** How to complete this task **
Although the data below contains pictures, output only the lines between those holding "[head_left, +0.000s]" and "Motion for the", inclusive, exactly and without those pictures.

** Items from a data source **
■ ■ ■ ■ ■

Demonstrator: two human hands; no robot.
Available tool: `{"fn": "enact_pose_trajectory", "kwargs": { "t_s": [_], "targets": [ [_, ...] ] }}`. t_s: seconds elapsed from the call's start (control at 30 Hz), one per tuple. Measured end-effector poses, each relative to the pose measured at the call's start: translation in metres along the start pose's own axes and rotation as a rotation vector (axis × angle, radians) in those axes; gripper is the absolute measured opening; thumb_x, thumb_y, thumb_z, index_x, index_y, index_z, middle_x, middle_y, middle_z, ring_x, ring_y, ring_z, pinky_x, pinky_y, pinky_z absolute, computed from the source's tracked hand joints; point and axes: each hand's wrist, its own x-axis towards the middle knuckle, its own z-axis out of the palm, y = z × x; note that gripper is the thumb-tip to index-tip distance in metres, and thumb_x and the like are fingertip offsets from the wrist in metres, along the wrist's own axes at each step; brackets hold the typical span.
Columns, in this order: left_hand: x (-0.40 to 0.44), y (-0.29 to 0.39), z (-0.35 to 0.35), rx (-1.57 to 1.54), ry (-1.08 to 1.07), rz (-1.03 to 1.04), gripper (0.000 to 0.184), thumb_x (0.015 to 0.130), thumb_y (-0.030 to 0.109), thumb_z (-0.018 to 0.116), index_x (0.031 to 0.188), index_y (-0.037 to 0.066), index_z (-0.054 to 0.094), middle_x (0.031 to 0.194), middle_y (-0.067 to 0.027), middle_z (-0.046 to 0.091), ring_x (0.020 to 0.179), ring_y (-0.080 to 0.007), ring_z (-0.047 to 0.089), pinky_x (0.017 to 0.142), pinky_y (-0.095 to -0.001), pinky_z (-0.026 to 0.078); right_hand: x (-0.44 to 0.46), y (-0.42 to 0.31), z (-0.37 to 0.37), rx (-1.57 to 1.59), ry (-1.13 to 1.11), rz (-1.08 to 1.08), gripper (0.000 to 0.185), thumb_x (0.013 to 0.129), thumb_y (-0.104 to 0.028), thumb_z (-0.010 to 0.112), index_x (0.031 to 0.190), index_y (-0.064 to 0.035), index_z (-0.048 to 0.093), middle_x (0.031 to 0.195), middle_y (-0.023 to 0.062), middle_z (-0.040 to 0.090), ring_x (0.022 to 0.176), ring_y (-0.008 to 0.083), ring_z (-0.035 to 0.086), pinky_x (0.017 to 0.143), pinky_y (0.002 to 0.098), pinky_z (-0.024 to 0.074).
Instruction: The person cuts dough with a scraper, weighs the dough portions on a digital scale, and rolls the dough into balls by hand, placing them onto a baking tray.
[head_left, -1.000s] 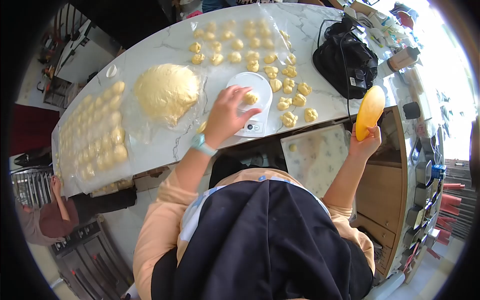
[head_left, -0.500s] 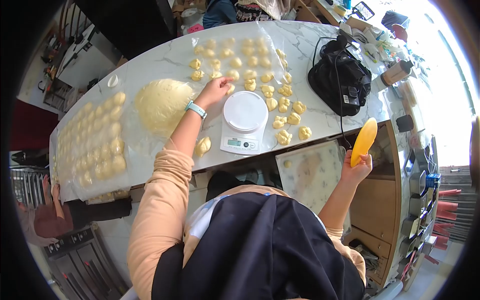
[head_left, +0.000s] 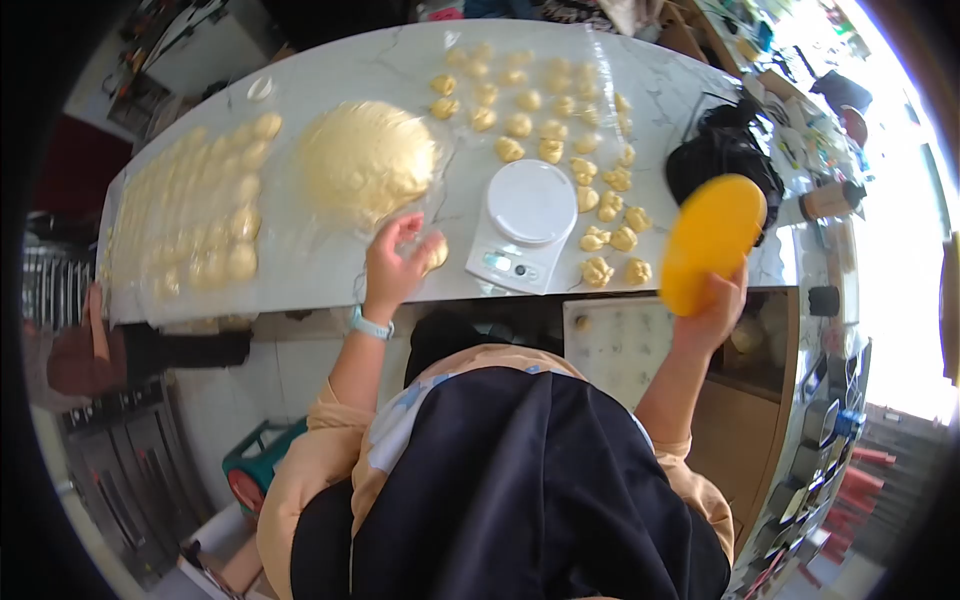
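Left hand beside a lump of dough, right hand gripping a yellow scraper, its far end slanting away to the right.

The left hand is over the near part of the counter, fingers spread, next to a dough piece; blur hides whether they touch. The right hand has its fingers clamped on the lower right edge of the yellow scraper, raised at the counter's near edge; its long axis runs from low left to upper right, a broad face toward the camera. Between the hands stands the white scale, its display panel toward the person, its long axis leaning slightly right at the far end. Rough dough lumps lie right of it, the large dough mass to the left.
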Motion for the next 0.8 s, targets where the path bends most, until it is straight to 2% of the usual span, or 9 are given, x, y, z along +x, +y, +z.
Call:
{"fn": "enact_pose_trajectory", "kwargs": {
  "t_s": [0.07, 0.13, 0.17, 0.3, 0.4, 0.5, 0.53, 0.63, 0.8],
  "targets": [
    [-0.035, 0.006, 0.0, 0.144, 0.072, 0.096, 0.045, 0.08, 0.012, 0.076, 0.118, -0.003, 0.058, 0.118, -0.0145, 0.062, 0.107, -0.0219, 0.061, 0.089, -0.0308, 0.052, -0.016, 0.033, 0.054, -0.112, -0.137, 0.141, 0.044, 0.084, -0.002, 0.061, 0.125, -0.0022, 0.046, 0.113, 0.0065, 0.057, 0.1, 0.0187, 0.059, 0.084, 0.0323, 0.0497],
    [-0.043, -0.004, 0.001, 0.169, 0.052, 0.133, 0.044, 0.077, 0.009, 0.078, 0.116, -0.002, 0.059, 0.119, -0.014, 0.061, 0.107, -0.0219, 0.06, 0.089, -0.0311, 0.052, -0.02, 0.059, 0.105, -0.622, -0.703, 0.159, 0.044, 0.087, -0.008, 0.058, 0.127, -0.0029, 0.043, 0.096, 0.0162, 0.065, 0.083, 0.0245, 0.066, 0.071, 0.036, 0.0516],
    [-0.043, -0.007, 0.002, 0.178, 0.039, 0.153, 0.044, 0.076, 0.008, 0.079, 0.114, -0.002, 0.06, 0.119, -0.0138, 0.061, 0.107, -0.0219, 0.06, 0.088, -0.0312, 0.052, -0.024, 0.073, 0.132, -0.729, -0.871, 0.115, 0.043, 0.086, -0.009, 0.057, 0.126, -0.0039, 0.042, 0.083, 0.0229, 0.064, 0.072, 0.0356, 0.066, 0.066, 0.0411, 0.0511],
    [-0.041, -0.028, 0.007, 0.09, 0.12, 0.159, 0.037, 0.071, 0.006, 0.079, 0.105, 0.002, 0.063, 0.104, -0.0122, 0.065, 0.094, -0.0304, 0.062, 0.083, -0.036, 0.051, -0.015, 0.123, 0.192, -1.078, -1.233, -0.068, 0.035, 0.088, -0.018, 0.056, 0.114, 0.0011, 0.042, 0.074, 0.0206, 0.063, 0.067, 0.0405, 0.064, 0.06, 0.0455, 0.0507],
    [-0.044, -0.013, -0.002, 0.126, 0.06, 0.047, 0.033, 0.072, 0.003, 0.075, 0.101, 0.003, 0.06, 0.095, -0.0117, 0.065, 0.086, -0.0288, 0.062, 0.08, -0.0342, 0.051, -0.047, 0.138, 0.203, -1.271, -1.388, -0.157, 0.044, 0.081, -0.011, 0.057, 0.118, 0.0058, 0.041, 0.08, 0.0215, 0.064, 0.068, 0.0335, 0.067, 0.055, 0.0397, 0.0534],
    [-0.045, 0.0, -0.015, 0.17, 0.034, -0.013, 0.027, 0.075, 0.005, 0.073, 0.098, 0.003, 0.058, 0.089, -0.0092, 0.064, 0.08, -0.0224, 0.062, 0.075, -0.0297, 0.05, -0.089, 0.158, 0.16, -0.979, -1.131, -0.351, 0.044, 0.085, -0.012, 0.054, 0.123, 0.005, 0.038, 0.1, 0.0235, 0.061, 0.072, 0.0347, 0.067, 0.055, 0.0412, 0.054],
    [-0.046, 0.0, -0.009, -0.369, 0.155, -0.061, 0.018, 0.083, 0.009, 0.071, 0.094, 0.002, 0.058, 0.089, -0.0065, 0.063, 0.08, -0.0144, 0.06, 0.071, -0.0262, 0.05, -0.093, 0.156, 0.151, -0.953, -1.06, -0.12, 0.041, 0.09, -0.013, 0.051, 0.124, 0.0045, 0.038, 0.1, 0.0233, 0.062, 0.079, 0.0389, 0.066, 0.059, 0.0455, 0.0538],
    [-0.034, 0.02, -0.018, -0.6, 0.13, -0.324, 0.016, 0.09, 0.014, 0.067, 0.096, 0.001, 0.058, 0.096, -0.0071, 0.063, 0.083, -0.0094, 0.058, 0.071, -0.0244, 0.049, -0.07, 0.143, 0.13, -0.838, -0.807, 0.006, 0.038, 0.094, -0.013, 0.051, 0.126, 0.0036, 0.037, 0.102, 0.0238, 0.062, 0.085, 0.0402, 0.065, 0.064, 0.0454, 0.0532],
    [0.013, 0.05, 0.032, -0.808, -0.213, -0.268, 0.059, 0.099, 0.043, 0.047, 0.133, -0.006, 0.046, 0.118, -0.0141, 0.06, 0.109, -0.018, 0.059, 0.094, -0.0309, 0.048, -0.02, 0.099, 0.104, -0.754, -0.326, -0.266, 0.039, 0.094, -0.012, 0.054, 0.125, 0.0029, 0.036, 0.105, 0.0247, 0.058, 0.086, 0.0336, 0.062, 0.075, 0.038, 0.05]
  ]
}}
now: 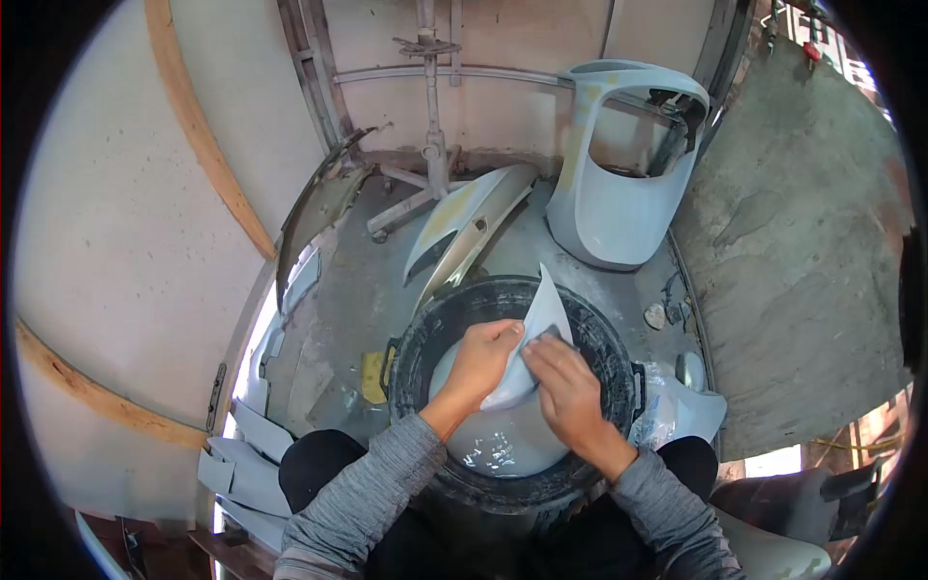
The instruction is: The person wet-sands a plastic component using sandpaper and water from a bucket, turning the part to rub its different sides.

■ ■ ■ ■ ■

** Task response **
[head_left, +0.000s] 
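Left hand beside a lump of dough, right hand gripping a yellow scraper, its far end slanting away to the right.

The left hand is over the near part of the counter, fingers spread, next to a dough piece; blur hides whether they touch. The right hand has its fingers clamped on the lower right edge of the yellow scraper, raised at the counter's near edge; its long axis runs from low left to upper right, a broad face toward the camera. Between the hands stands the white scale, its display panel toward the person, its long axis leaning slightly right at the far end. Rough dough lumps lie right of it, the large dough mass to the left.
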Motion for the next 0.8 s, targets where the path bends most, until it is straight to 2% of the usual span, or 9 are given, x, y, z along +x, +y, +z.

What appears above is the complete answer to the exercise.